SECTION 8.  Grant of Options.  Each person who is a Participant on the first day of an Option Period will as of such day be granted an Option for such Option Period, and the number of whole shares of Stock subject to such Option shall be the maximum number of shares of Stock the Participant can purchase during the applicable Option Period, as calculated in accordance with the next sentence (subject to any adjustments in accordance with Section 17 of the Plan).  Such Option will be for the number of whole shares of Stock determined by dividing (i) an amount equal to 15% of such Participant’s Compensation payable during the applicable Option Period (assuming continued employment throughout such Option Period) at the rate in effect on the first day of the applicable Option Period by (ii) 85% of the Fair Market Value of a share of Stock as of the first day of the applicable Option Period and disregarding any fractional shares.

In the event the total maximum number of shares of Stock for which Options would otherwise be granted in accordance with this Section 8 under any offering hereunder exceeds the number of shares of Stock offered or available under the Plan, the Company shall reduce the maximum number of shares of Stock for which Participants may be granted Options to allot the shares of Stock available in such manner as it shall determine, but generally pro rata, and shall grant Options to purchase only such reduced number of shares of Stock.  In such event, the payroll deductions to be made pursuant to the authorizations therefor shall be reduced accordingly (without regard to the otherwise applicable minimum contributions) and the Company shall give written notice of such reduction to each Participant affected thereby.

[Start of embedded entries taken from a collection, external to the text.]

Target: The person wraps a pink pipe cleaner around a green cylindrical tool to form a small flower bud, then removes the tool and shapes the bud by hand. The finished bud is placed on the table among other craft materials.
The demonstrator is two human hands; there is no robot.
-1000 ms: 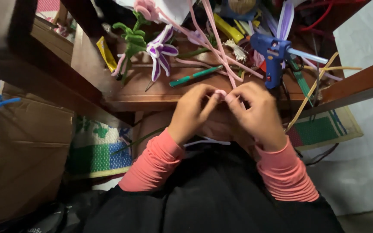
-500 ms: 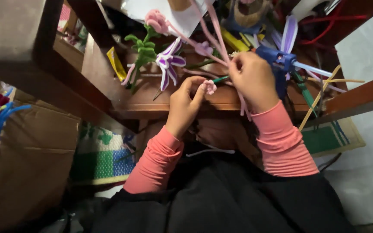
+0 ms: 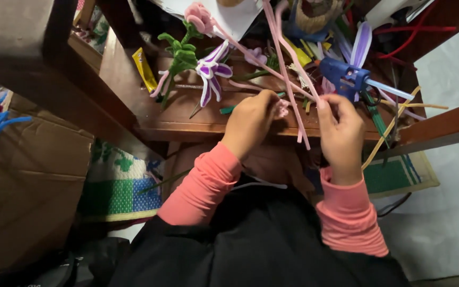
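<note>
Both your hands have drifted apart since half a second ago, right one swinging out toward the blue glue gun [image 3: 346, 74]. Your left hand [image 3: 251, 119] now pinches a small pink bud [image 3: 281, 109] at the desk [image 3: 187, 125] edge, fingers closed on it. Your right hand [image 3: 341, 130] has its fingertips together near the top, apparently on a pink stem [image 3: 293, 90], though what exactly they clamp is hard to tell. That stem's long axis runs steeply from upper left down between your hands, ending just right of the bud. Bud lies to the left of your right hand, nearer your left. Purple-white flower [image 3: 212, 72] and green stem [image 3: 183, 53] lie farther back on the desk, well apart from both hands.
</note>
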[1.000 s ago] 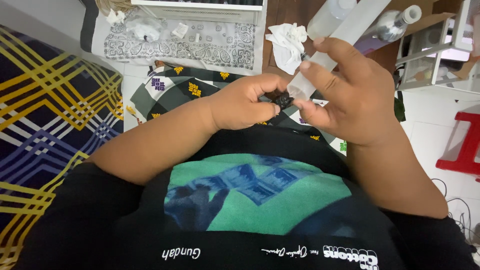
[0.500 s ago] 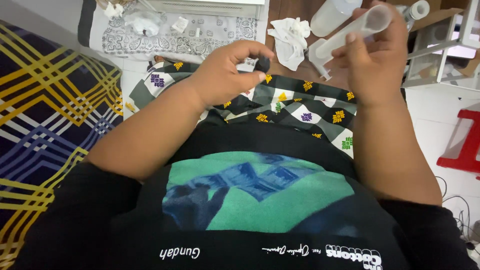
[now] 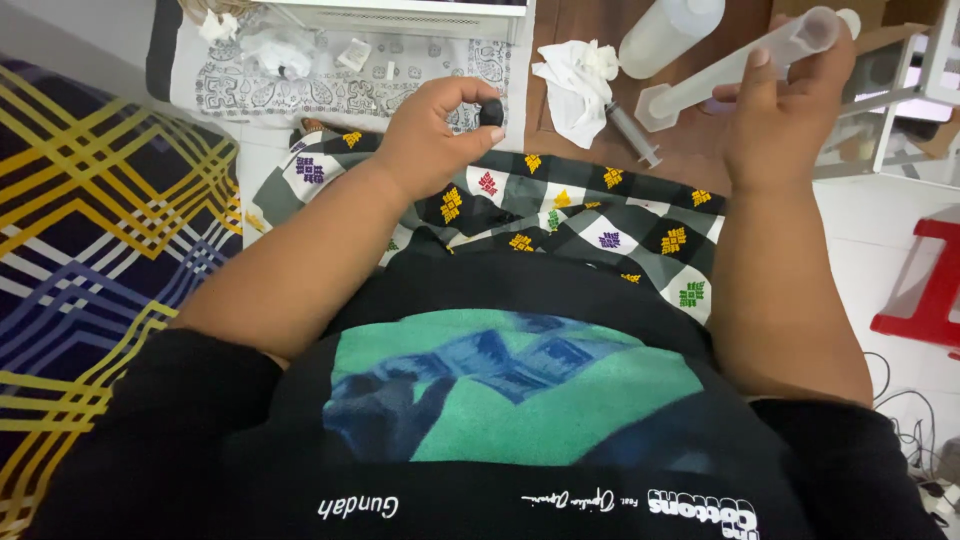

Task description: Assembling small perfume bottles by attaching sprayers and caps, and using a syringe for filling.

Notwithstanding the foregoing, no Participant may be granted an Option to purchase shares of Stock under the Plan which, when aggregated with his or her rights to purchase shares of Stock under all other stock option plans of the Company and its affiliates, including Scientific Games Corporation, pursuant to Section 423 of the Code, would permit such Participant to purchase shares of Stock with a Fair Market Value (determined as of the first day of the applicable Option Period) in excess of $25,000 in any calendar year.

SECTION 9.  Purchase Price.  The purchase price for shares of Stock issued pursuant to the exercise of an Option will be 85% of Fair Market Value as of the day on which the Option is deemed exercised.  The purchase price for shares of Stock purchased pursuant to the Plan will be payable only by means of payroll deductions as provided herein.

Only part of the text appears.